Do acórdão absolutório interpôs recurso a Digna Delegada do Procurador da República naquela comarca, com esta motivação conclusiva:
"I - O arguido, após preencher, assinar e entregar ao ofendido o cheque dos autos, comunicou ao banco sacado o falso extravio de tal cheque, com o intuito de obstar ao seu pagamento.
II - O arguido sabia que, na sequência de tal falsa declaração de extravio, os serviços bancários recusariam proceder ao pagamento do cheque e aporiam no seu verso a menção de "devolvido por ser cheque extraviado".

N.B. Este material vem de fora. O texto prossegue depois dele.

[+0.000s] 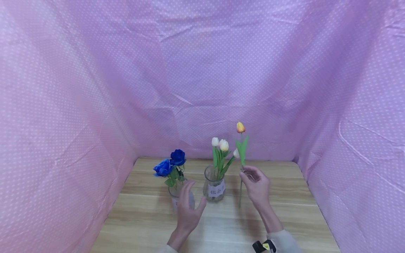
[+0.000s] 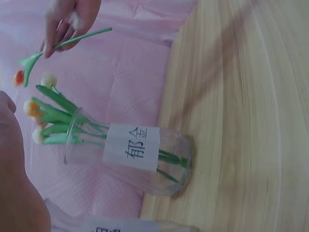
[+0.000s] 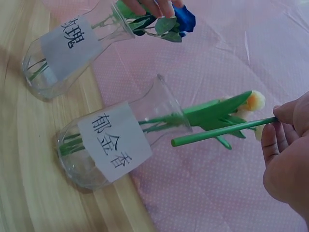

III - Tal menção é falsa por não corresponder à realidade e é juridicamente relevante, pois foi a causa do não pagamento do cheque.
IV - A aposição, pelos serviços bancários, de menção de "cheque extraviado", no verso do mesmo, torna tal documento falsificado, pois o seu conteúdo intelectual não corresponde à realidade, existindo desconformidade entre o documento e a declaração que se destina a exarar.
V - Com tal actuação o arguido logrou obter um benefício ilegítimo, consubstanciado no não pagamento do cheque, tendo igualmente prejudicado o ofendido, assim o despojando do montante do cheque que lhe entregara para pagamento e que lhe era devido.
VI - Não fora a falsa declaração de extravio do cheque e o banco teria pago o montante nele titulado, pois a conta bancária do arguido tinha provisão.
VII - O arguido foi autor mediato de falsificação do cheque pois induziu em erro os serviços bancários, assim os utilizando para fazer constar no cheque uma falsa menção de extravio e assim obstar ao seu pagamento.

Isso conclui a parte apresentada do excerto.